Centralisation des appels

De nombreux autres chantiers ont été lancés en 2015 afin de moderniser l’ITM et de gagner en efficacité. Les appels, courriers et mails ont été centralisés vers un «Help Call Center» unique, qui rencontre «un très grand succès», permettant aux inspecteurs de se concentrer davantage sur les contrôles sur le terrain.

Aussi, les horaires d’accueil aux guichets ont été étendus à 6 heures par jour contre 1 heure 30 auparavant. L’informatisation des services a été développée et le site internet a été rénové (avec notamment une Foire aux Questions étoffée).

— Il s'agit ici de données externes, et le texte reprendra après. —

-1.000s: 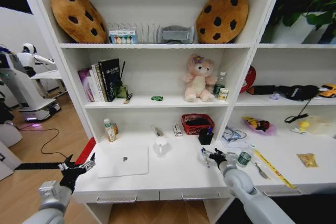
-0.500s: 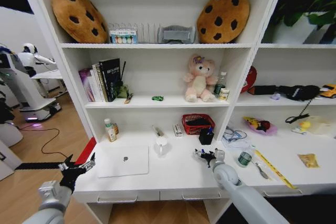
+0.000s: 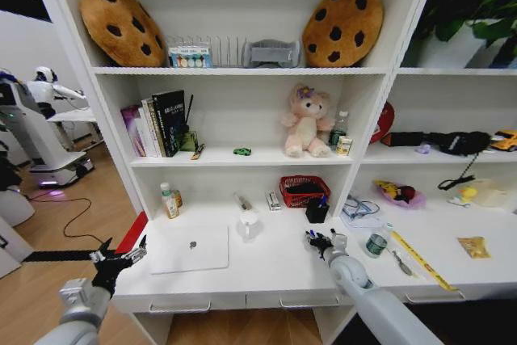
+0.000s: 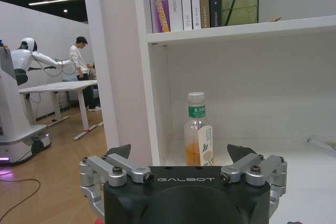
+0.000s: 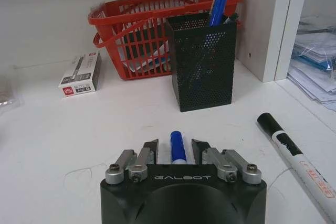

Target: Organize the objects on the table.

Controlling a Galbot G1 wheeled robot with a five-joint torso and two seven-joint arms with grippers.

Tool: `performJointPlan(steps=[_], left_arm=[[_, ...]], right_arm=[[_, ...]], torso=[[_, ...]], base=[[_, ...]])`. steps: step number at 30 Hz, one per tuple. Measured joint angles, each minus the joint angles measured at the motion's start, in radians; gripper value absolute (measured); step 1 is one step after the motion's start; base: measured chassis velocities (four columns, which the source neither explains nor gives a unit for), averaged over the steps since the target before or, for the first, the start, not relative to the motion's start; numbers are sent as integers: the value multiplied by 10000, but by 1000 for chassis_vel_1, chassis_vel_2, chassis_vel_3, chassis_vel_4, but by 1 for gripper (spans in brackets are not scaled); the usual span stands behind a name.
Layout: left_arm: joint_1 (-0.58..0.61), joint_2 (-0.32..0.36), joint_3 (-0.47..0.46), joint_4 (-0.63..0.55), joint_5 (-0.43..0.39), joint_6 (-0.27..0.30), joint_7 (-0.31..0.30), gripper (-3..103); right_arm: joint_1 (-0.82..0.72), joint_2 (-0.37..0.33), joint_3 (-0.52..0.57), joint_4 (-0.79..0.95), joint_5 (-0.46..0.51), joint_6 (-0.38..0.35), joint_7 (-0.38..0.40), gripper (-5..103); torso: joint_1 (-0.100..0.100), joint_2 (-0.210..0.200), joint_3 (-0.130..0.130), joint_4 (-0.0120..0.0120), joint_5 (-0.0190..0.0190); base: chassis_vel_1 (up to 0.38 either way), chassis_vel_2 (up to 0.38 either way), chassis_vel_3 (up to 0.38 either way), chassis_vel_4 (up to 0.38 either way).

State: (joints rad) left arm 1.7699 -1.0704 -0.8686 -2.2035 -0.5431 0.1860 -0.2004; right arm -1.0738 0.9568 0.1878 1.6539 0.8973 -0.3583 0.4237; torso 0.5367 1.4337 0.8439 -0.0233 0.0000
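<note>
1. Left gripper (image 3: 119, 262): hangs off the left end of the table (image 3: 275, 268), beside its front corner, fingers spread and holding nothing. Its wrist view looks past the open fingers to a small bottle (image 4: 198, 129) of orange liquid standing upright on the table against the shelf wall; the arm appears to be waiting, not working.

2. Laptop (image 3: 189, 248): silver, lid closed, flat on the left part of the table, near the front edge and well apart from either gripper.

3. Red basket (image 3: 304, 191): stands at the back of the table under the shelf. A small box (image 5: 80, 73) lies flat just beside it.

4. Pen cup (image 5: 202, 60): black mesh, upright, directly in front of the basket, with blue pens already standing in it. It is the likely home for loose pens.

5. Right gripper (image 3: 321, 241): low over the table, a short way in front of the pen cup. The wrist view shows its fingers closed around a blue pen (image 5: 177, 147), the pen's end pointing forward toward the cup; the grasp seems meant to carry the pen there.

6. Marker (image 5: 291, 156): black cap, white barrel, lying loose on the table beside the right gripper, not yet sorted.

7. Green-capped bottle (image 3: 376, 242): upright on the table, just right of the right gripper.
</note>
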Motion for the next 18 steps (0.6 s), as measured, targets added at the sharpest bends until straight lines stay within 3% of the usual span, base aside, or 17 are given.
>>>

Sur le plan interne, un nouvel organigramme a été établi, intégrant davantage de «management», et un décloisonnement a été opéré entre les départements «droit du travail» et «sécurité et santé au travail».

Symbole du dépoussiérage engagé : une réorganisation des locaux de Strassen a abouti à la suppression d’un tiers de «vieilles archives»…
Pour le directeur Marco Boly, il s’agit bien de donner vie à ce que doit être «l’administration du futur», au service des citoyens.

Sylvain Amiotte

« Trop d’accidents du travail au Luxembourg »

«Le Luxembourg n’est pas le champion de la prévention des accidents du travail.» Derrière cet euphémisme, le ministre Nicolas Schmit a profité mercredi de la présentation du rapport annuel de l’ITM pour monter au créneau, pointant notamment le secteur de la construction, qui concentre près de la moitié des accidents graves  : «La situation est dramatique. Ces accidents résultent souvent de négligences graves et manifestes, ce n’est pas acceptable.»

Nicolas Schmit estime que le renforcement en cours des moyens de l’ITM (lire ci-contre) permettra d’augmenter enfin le nombre de contrôles sur le terrain («il n’y en a pas assez aujourd’hui»). Aussi, une cellule spéciale a été créée récemment au sein de l’ITM pour mieux évaluer les risques et les causes d’accidents.

Le ministre appelle à «une prise de conscience» des entreprises et des salariés et propose aux fédérations patronales la création d’une «Semaine de la sécurité dans la construction».

Avec 11 morts et 27 000 accidents du travail reconnus en 2015 (un chiffre qui ne baisse pas), ainsi que près de 1200 victimes d’une lésion permanente chaque année, le Luxembourg pointe dans le peloton de tête des pays européens les moins sûrs au travail.

«Les accidents du travail ne sont pas une fatalité humaine. Ils peuvent être évités et l’objectif est bien de parvenir à zéro accident», a appuyé le directeur de l’ITM, Marco Boly.

Parmi les actions envisagées, le ministre du Travail souhaite que le Délégué à lé sécurité (travailleur désigné au sein des entreprises) soit «mieux formé». Aussi, Nicolas Schmit appelle à davantage de sanctions envers les entreprises qui ont connu des accidents graves par négligence : «Il est possible de les exclure pendant une période de tous les marchés publics.»